Secondly, Jacob’s household should have been wholly devoted to the Lord, yet his family owned idols. Even if these gods were not worshiped, they served as good luck charms and polluted the worship of Yahweh. The presence of idols in the patriarch’s clan reminds the Lord’s people in every age to make sure their families’ devotion is to God alone. Our work of discipleship (Deut. 6:4–9) never ends, and we cannot assume our children are Christians just because we go to church each Sunday. Matthew Henry wrote: “In those families where there is a face of religion…many times there is much amiss, and more strange gods than one would suspect.”

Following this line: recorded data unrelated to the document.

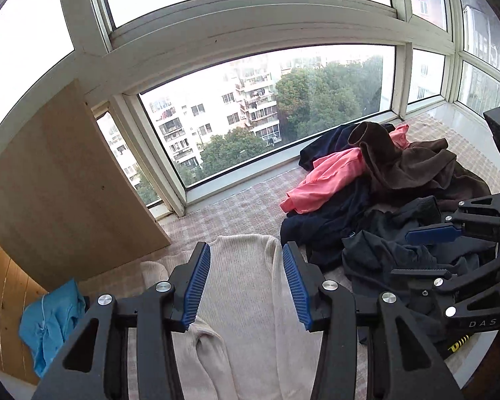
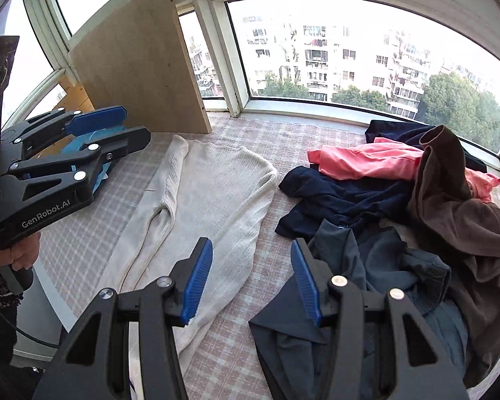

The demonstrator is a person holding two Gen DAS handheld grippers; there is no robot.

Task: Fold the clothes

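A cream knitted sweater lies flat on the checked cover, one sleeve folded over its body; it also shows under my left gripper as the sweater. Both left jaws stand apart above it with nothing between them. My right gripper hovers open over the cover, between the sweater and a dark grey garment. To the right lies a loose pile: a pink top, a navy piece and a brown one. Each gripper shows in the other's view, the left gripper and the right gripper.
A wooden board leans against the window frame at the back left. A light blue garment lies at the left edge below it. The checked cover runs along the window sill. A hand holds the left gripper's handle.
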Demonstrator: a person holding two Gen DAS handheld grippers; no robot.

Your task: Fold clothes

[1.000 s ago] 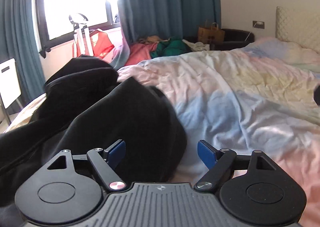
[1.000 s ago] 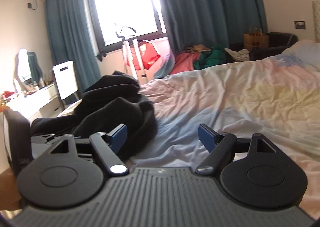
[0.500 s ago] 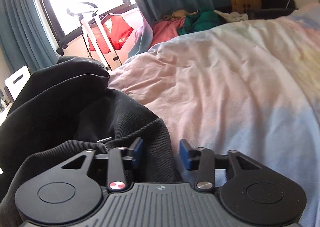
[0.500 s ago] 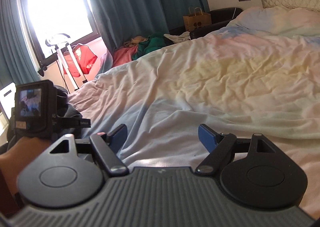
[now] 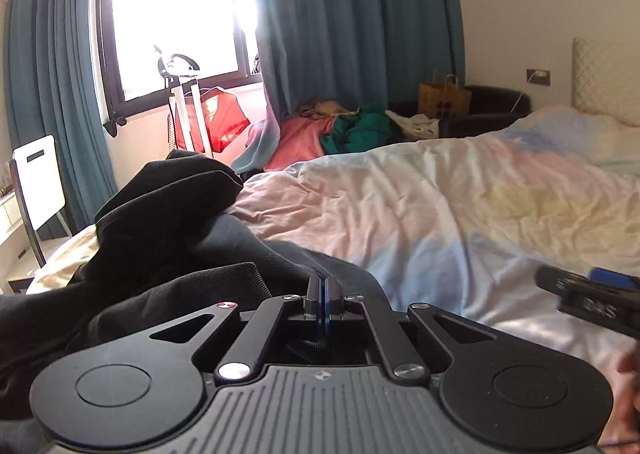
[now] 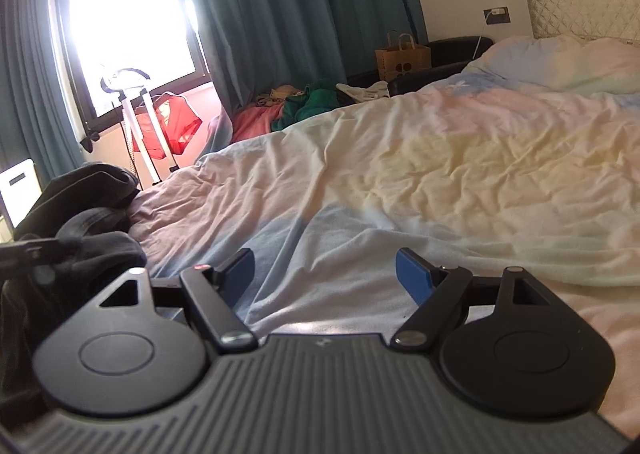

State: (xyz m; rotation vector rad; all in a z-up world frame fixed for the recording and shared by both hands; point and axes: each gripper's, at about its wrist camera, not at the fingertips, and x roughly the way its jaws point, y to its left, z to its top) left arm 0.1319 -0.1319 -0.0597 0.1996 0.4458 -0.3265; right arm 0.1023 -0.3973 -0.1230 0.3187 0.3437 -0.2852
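Our left gripper [image 5: 322,294] has its jaws pinched together, seemingly on the limp, heavy black garment [image 5: 168,222] at lower left; the right gripper [image 6: 325,274] gapes empty and should take a free edge.

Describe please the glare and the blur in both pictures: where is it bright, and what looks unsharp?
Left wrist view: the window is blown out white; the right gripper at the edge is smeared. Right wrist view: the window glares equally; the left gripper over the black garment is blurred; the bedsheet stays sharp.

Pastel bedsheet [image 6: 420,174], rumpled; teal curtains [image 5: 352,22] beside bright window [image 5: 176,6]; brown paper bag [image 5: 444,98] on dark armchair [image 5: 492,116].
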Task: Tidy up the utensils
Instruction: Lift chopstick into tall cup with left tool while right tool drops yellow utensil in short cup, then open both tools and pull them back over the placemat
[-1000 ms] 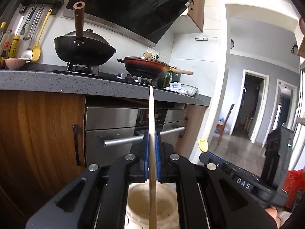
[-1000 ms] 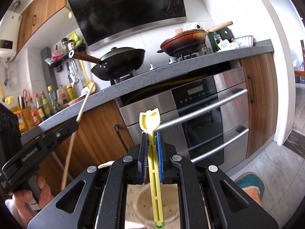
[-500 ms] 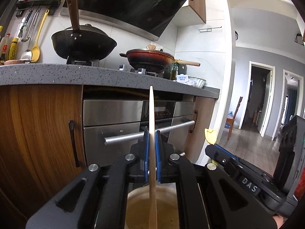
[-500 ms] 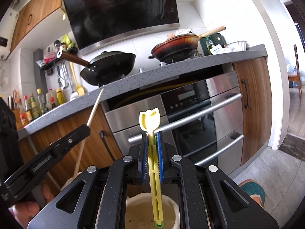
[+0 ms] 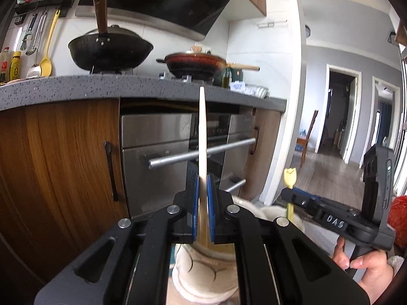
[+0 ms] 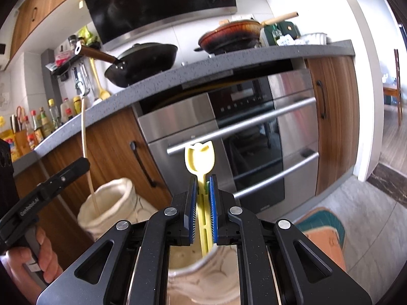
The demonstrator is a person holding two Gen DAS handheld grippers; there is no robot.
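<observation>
Left claw (image 5: 202, 190): clamped on pale wooden stick (image 5: 202, 132), long axis near upright, lower end dipping into mouth of cream ceramic holder (image 5: 203, 267) directly beneath the jaws. Right claw (image 6: 202, 198): clamped on yellow tulip-ended utensil (image 6: 201, 157), also upright, tail end at or just inside rim of second cream holder (image 6: 193, 274) straight below; depth of entry not resolvable. Each utensil above its own holder, so coming move judged to be straight down along long axis, then release; tilt could catch the rim. In right view, left holder (image 6: 112, 203) with stick (image 6: 85, 147) inside, beside and left of right claw; hands (image 5: 366, 269) on grips at frame edges. Beyond: oven (image 6: 254, 137), grey bench (image 5: 76, 89), black wok (image 5: 109, 50), red pan (image 5: 195, 62).
</observation>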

Finally, this overarching command to forsake idols teaches us about Christ. Jesus demands our absolute allegiance in the Gospel (Matt. 8:18–22). This call to follow Him alone is an especially clear indication that our Savior is one with the Lord who, through Jacob, called His people to cast away any other potential rival.

Coram Deo

Whom do you love above all else? Is it a child or a spouse? Maybe it is not a person but a job or a hobby? We must never think ourselves immune to the temptation to love something else more than our Savior. If we are not willing to sacrifice all else, we cannot be Jesus’ disciple (Luke 14:33). He must be our greatest love, hope, and desire. Can others see that you love Him above all else? All of us should be known by our love for and service to Christ.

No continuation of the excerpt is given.